● **DESCRIPTION OF THE TASK**
Starting with the line below that holds "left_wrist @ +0" and stopping after the line that holds "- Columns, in", transcribe the lines exactly, leaving out all pictures.
*** Block opens ***
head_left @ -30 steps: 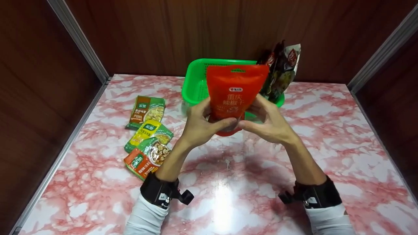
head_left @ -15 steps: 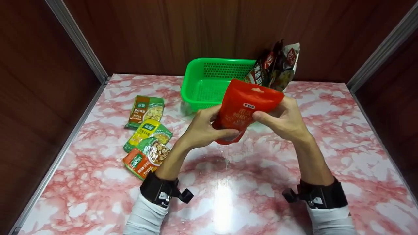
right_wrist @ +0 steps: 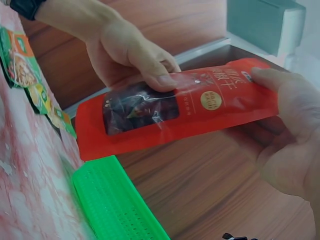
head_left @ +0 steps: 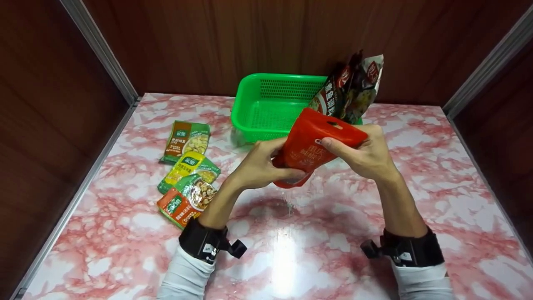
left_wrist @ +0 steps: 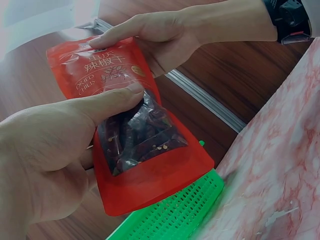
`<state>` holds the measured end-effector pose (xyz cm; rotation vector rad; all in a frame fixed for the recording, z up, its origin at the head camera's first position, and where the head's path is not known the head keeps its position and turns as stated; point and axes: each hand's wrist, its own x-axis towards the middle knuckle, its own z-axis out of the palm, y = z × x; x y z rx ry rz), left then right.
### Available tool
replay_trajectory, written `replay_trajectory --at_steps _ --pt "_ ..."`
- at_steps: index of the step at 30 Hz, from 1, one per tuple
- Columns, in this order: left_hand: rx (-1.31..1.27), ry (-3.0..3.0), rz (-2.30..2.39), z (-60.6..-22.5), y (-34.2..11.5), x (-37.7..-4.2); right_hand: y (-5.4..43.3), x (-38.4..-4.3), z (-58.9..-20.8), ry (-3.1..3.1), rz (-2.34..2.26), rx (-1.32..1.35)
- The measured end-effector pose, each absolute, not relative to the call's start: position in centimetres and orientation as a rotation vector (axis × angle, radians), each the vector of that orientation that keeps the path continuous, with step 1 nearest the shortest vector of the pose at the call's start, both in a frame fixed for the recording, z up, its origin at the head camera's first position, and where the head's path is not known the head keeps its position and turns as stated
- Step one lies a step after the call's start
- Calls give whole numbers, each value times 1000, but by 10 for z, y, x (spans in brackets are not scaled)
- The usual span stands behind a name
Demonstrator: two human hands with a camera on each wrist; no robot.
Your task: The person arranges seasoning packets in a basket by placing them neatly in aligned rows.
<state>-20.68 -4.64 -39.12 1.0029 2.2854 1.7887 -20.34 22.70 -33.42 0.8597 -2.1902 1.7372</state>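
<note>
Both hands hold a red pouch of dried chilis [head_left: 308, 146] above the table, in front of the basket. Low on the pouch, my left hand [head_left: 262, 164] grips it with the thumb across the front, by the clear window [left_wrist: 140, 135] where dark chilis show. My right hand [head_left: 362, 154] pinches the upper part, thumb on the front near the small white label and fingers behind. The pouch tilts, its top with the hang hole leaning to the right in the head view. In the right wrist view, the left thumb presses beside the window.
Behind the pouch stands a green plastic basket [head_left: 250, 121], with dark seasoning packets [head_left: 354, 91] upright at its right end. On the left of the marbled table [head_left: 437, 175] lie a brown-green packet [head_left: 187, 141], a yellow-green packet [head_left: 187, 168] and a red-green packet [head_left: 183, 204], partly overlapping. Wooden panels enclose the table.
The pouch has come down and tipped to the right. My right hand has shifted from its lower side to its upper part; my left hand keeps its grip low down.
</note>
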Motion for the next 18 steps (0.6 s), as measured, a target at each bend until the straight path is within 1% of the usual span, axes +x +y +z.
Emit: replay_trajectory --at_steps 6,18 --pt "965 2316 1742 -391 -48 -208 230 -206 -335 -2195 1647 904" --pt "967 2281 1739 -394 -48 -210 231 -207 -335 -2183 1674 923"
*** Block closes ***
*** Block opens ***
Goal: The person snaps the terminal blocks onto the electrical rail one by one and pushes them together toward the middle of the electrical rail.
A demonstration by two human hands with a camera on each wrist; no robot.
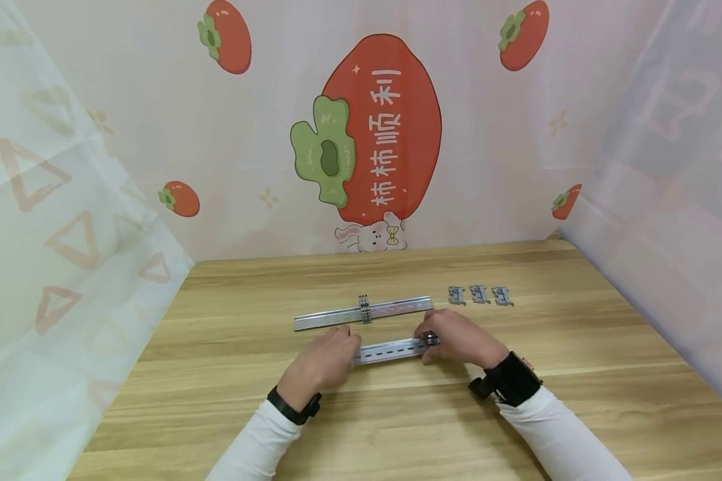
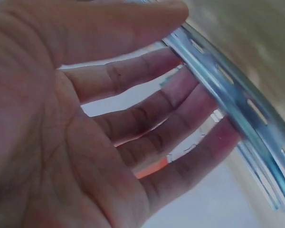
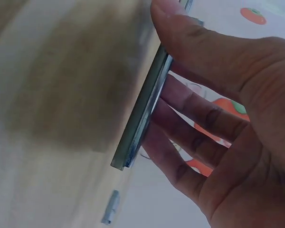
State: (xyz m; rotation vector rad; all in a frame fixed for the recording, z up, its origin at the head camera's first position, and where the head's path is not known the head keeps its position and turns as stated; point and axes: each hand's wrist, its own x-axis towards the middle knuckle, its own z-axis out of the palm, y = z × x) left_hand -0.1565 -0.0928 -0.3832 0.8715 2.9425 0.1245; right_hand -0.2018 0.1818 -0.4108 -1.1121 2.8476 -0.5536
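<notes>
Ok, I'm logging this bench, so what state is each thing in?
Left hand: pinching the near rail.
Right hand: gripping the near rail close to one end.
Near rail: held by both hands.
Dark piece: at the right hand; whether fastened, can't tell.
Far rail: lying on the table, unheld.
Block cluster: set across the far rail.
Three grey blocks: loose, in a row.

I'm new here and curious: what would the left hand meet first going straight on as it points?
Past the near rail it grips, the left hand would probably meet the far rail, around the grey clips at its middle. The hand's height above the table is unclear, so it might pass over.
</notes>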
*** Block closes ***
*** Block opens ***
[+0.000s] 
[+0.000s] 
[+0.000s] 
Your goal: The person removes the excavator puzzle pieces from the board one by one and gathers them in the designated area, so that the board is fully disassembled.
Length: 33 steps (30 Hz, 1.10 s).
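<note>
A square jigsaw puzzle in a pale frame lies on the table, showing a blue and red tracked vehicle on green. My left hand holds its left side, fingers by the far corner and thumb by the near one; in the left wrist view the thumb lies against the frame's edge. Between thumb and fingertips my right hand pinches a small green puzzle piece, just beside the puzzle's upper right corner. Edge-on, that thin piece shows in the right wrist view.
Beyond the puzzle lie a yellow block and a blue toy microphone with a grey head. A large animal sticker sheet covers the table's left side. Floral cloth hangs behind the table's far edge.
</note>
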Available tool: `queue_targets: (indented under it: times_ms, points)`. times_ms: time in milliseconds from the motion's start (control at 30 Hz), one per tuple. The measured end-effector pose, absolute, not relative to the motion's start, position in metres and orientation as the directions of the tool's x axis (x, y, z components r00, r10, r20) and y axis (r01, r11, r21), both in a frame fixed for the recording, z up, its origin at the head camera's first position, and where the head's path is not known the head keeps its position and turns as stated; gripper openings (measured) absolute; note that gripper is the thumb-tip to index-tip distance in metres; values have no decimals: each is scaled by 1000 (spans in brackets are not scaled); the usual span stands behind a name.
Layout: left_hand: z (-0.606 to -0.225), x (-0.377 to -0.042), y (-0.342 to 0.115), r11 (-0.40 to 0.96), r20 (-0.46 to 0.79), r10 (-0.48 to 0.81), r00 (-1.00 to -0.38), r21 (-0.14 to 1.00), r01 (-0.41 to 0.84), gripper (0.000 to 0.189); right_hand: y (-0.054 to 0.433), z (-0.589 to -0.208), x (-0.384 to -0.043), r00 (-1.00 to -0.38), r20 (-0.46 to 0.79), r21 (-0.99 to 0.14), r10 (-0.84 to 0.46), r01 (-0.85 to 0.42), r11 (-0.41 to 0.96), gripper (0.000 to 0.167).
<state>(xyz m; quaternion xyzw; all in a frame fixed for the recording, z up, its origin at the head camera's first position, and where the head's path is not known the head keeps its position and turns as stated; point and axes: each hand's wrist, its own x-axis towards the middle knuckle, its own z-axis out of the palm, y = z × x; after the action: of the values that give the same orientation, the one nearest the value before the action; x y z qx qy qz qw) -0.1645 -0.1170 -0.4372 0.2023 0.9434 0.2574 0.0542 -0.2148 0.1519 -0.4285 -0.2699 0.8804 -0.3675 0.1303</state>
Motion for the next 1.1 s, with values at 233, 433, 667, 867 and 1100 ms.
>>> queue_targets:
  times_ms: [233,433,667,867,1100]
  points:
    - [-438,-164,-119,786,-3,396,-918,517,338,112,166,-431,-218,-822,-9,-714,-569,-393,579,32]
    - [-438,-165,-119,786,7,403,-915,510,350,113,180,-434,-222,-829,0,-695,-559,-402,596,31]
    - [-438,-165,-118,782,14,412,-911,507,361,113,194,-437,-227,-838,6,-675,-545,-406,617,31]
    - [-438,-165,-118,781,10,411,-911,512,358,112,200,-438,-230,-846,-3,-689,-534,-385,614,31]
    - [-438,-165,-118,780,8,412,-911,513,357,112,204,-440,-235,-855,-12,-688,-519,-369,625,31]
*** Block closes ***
● **REPLY TO THE TASK**
left_wrist @ +0 steps: 
`<state>` holds the measured end-effector pose (xyz cm; rotation vector rad; all in a frame fixed for the recording, z up, its origin at the head camera's first position, and where the head's path is not known the head keeps its position and turns as stated; point and axes: each hand's wrist, its own x-axis towards the middle knuckle, its own z-axis out of the palm, y = z × x; x y z rx ry rz), left then right.
### Available tool
replay_trajectory, written `replay_trajectory --at_steps _ --pt "_ ..."`
- at_steps: index of the step at 30 Hz, from 1, one per tuple
- Columns, in this order: left_hand: rx (-1.31..1.27), ry (-3.0..3.0), rz (-2.30..2.39), z (-60.6..-22.5), y (-34.2..11.5), x (-37.7..-4.2); right_hand: y (-5.4..43.3), x (-38.4..-4.3), z (-58.9..-20.8), ry (-3.1..3.1), rz (-2.34..2.26), rx (-1.32..1.35)

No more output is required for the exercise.